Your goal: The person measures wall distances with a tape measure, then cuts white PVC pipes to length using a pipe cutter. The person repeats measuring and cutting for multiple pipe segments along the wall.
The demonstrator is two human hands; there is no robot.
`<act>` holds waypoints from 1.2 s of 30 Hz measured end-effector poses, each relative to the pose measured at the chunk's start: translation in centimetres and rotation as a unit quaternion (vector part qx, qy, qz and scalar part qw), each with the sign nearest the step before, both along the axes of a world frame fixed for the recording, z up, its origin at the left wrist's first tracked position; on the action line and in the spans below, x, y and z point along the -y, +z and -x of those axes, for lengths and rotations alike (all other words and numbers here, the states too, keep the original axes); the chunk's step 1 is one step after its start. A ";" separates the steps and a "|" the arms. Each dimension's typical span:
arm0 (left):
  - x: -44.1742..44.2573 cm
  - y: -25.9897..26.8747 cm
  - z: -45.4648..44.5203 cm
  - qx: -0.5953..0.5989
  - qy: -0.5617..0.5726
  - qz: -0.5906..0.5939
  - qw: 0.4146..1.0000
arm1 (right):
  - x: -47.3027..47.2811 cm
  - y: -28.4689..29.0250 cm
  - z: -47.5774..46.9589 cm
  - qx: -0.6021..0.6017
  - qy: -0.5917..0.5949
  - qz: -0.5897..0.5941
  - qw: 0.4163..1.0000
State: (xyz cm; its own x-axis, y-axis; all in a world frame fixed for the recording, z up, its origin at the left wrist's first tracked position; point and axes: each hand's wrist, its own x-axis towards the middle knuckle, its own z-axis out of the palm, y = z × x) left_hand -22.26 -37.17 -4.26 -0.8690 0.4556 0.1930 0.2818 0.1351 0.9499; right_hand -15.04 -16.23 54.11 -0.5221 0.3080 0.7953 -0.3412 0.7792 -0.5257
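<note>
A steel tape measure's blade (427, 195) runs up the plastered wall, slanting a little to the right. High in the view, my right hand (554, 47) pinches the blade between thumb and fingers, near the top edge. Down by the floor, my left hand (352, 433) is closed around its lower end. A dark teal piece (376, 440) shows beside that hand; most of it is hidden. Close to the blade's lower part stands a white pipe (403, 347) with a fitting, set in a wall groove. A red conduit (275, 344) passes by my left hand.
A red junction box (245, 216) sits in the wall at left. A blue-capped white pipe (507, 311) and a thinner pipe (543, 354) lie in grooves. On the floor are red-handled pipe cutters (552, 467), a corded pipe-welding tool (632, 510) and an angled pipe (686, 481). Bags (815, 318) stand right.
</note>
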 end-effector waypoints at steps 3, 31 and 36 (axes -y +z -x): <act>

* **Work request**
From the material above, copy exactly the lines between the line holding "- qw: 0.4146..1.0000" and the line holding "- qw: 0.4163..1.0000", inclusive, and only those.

* **Your solution**
  - qw: 0.4146..1.0000
arm1 (right):
  - x: -47.3027..47.2811 cm
  - y: -28.4689..29.0250 cm
  - z: -47.5774..46.9589 cm
  - qx: -0.6021..0.6017
  - qy: -0.5917..0.5949
  - qz: -0.5897..0.5941
  - qw: 0.4163..1.0000

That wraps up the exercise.